Sumut Terkini
Kebijakan Penurunan Komisi Ojol, Pengamat Ekonomi Sumut: Kajian Mendalam Sebelum Terapkan
Jika ruang gerak aplikator berkurang, terutama dalam memberikan promo ke pelanggan, justru bisa menekan permintaan layanan ojol.
Penulis: Anisa Rahmadani | Editor: Ayu Prasandi
TRIBUN-MEDAN.com, MEDAN- Pengamat Ekonomi Sumatera Utara, Benjamin Gunawan, menegaskan pentingnya kajian mendalam sebelum pemerintah memutuskan kebijakan penurunan komisi aplikator ojek online (ojol) dari 20 persen menjadi 10 persen.
Akademisi Universitas Islam Sumatera Utara ini mengatakan, sebaiknya memang dilakukan kajian atau uji dari kebijakan tarif komisi 10 persen untuk aplikator, dari yang selama ini berada di batas atas 20 persen.
"Untuk mengetahui apakah kebijakan penurunan sharing komisi itu tidak memberikan dampak negatif terhadap ekosistem industri ride hailing. Sebaiknya kebijakan tersebut diuji terlebih dahulu,” jelasnya, Kamis (18/9/2025).
Benjamin mengingatkan, meski tuntutan driver ojol menurunkan komisi menjadi 10 persen bisa dimaklumi demi kesejahteraan, dampak lain juga harus diperhatikan.
Jika ruang gerak aplikator berkurang, terutama dalam memberikan promo ke pelanggan, justru bisa menekan permintaan layanan ojol.
“Jangan sampai kebijakan ini diambil justru membuat penggunaan jasa layanan ojol masyarakat turun, yang pada akhirnya memicu penurunan pendapatan,” katanya.
Ia mencontohkan, jika komisi tetap 20 persen, seorang driver bisa mendapat 10 orderan per hari dengan penghasilan bersih Rp150 ribu.
"Apabila komisi diturunkan menjadi 10 persen, penghasilan per order memang naik, tetapi jumlah order belum tentu tetap sama, apalagi jika promo dari aplikator berkurang," jelasnya.
Dengan penurunan sharing komisi aplikator menjadi 10 persen, ia mempertanyakan, apakah ini tetap akan menjamin bahwa konsumen akan melakukan pemesanan melalui ojol? Atau justru membuat konsumen tidak lagi menggunakan ojol.
Dari sisi ekonomi, ia menyebut perhitungan rentabilitas memang bisa menunjukkan keuntungan bagi driver, tetapi dari sisi profitabilitas risikonya juga besar.
Oleh sebab itu, ia menilai skema 20 persen yang berlaku saat ini masih cukup tepat.
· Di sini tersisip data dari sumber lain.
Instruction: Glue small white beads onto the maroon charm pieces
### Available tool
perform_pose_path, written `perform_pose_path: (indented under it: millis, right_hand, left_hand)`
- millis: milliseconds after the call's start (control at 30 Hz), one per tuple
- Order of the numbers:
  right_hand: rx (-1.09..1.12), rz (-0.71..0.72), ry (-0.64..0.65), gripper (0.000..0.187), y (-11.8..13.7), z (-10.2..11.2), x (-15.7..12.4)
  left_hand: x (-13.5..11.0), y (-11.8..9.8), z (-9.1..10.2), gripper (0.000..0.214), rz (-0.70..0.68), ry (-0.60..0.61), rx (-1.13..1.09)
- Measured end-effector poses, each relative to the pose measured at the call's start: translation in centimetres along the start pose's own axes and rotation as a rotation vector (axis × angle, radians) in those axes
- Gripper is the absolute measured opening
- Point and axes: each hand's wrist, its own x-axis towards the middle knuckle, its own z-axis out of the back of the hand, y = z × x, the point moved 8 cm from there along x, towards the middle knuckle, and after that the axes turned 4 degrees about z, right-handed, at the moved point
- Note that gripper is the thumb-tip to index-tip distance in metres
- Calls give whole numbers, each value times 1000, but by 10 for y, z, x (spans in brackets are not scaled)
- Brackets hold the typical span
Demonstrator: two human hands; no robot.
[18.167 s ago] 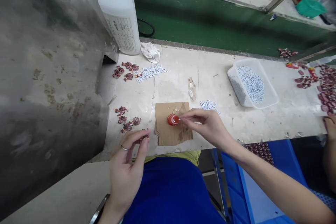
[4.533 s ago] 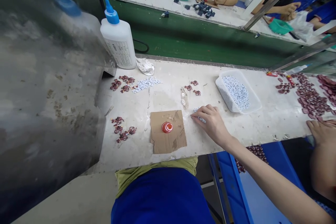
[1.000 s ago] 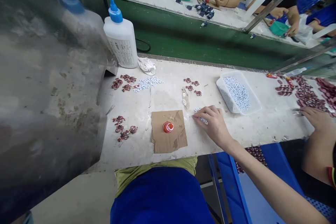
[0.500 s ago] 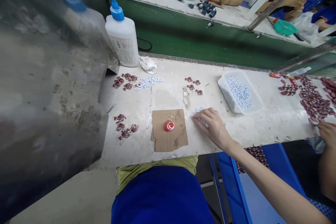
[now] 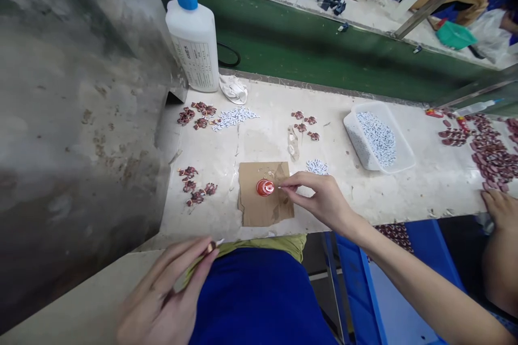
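Observation:
My left hand (image 5: 172,285), low at the front edge, pinches a small brown piece (image 5: 211,247) with a white tip between thumb and fingers. My right hand (image 5: 319,199) is closed in a pinch over the cardboard square (image 5: 263,214). At its fingertips is a tiny whitish piece (image 5: 280,187), too small to name surely. Just left of these fingertips, a small round glossy red thing (image 5: 265,187) sits on the cardboard. Behind my right hand lies a little pile of white-and-blue bits (image 5: 317,166).
A white glue bottle (image 5: 194,46) with a blue nozzle stands at back left beside crumpled white tissue (image 5: 233,89). Small brown figures (image 5: 197,196) lie in several clusters. A clear tub (image 5: 376,140) holds white-and-blue bits. A co-worker's hand (image 5: 502,210) is at far right.
My left hand has come into view with the brown piece. My right hand has moved left from the white-and-blue pile to beside the red thing. The view has shifted slightly.

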Motion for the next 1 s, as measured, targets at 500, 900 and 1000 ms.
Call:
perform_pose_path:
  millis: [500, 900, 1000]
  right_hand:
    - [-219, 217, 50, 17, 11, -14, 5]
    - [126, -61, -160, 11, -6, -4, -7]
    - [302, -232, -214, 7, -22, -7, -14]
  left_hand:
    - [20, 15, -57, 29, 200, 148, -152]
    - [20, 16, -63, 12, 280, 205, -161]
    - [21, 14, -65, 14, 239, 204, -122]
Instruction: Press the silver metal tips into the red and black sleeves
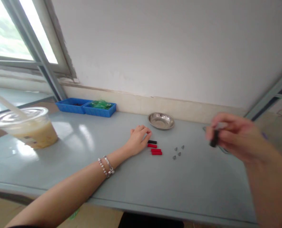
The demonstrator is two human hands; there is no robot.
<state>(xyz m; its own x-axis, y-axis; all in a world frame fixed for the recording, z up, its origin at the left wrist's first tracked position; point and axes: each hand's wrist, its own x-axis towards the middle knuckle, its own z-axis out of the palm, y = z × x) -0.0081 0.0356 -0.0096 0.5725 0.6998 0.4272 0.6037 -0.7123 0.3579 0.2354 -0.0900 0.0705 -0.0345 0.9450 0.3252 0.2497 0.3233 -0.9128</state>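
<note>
My left hand (139, 141) rests on the grey table, its fingers loosely bent and apart, holding nothing that I can see. Just beside its fingertips lie a small black cylinder (152, 142) and a red cylinder (152, 146); whether the thumb touches them I cannot tell. Two more red cylinders (156, 151) lie side by side a little nearer. Raised above the table's right side, my right hand (236, 136) pinches a short black cylinder (214, 138), blurred by motion. Something whitish shows between those fingers. Several small grey, drop-shaped pieces (179, 154) lie between the hands.
A round metal dish (161, 121) stands near the wall. Two blue trays (100, 111) sit at the back left, one with green pieces inside. A lidded plastic cup (33, 131) with a straw stands at far left. A metal-edged object (224, 151) is partly hidden behind my right hand.
</note>
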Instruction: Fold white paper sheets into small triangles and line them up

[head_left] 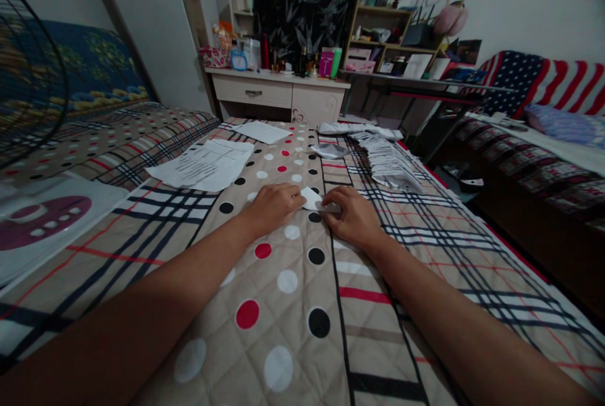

“DPR sebaiknya menjadi penengah tuntutan para ojol saat ini. Jangan sampai mengeluarkan kebijakan yang justru merusak ekosistem industri ride hailing itu sendiri,” tegasnya.
Keberadaan ojol selama ini, menurut Benjamin menjadi bantalan ekonomi di tengah sulitnya lapangan kerja.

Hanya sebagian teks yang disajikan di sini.